— Data below —
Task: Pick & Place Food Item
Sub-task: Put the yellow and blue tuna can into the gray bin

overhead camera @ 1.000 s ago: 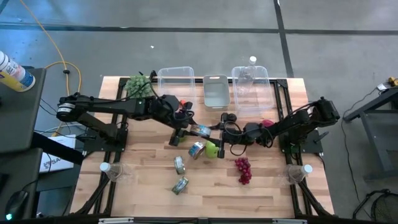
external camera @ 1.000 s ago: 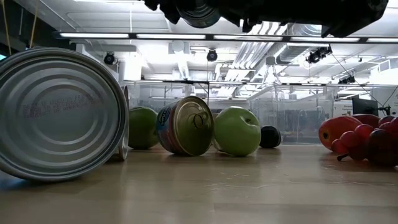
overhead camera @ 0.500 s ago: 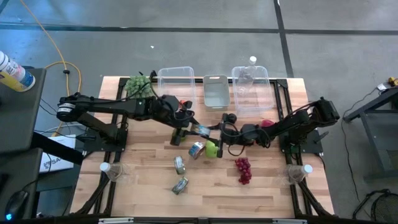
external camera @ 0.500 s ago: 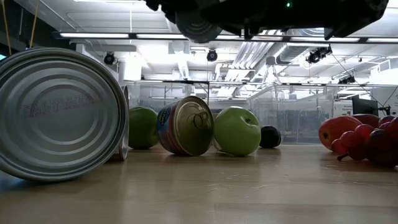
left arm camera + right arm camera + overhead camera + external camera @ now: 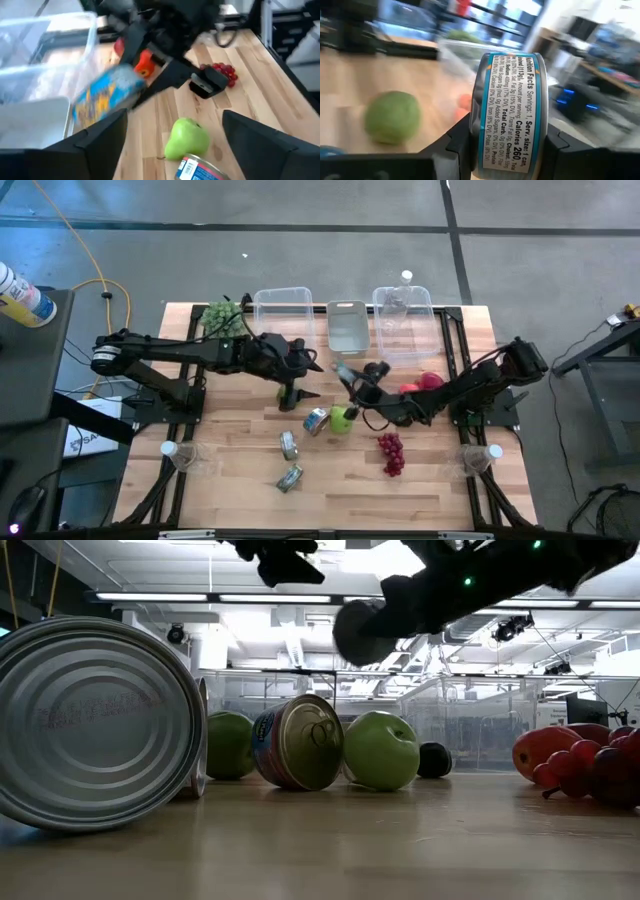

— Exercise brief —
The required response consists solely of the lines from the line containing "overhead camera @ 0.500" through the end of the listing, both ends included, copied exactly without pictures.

— Exercise response —
overhead camera @ 0.500 s ago: 
external camera @ 0.500 s ago: 
left arm camera + right arm camera + overhead camera + external camera @ now: 

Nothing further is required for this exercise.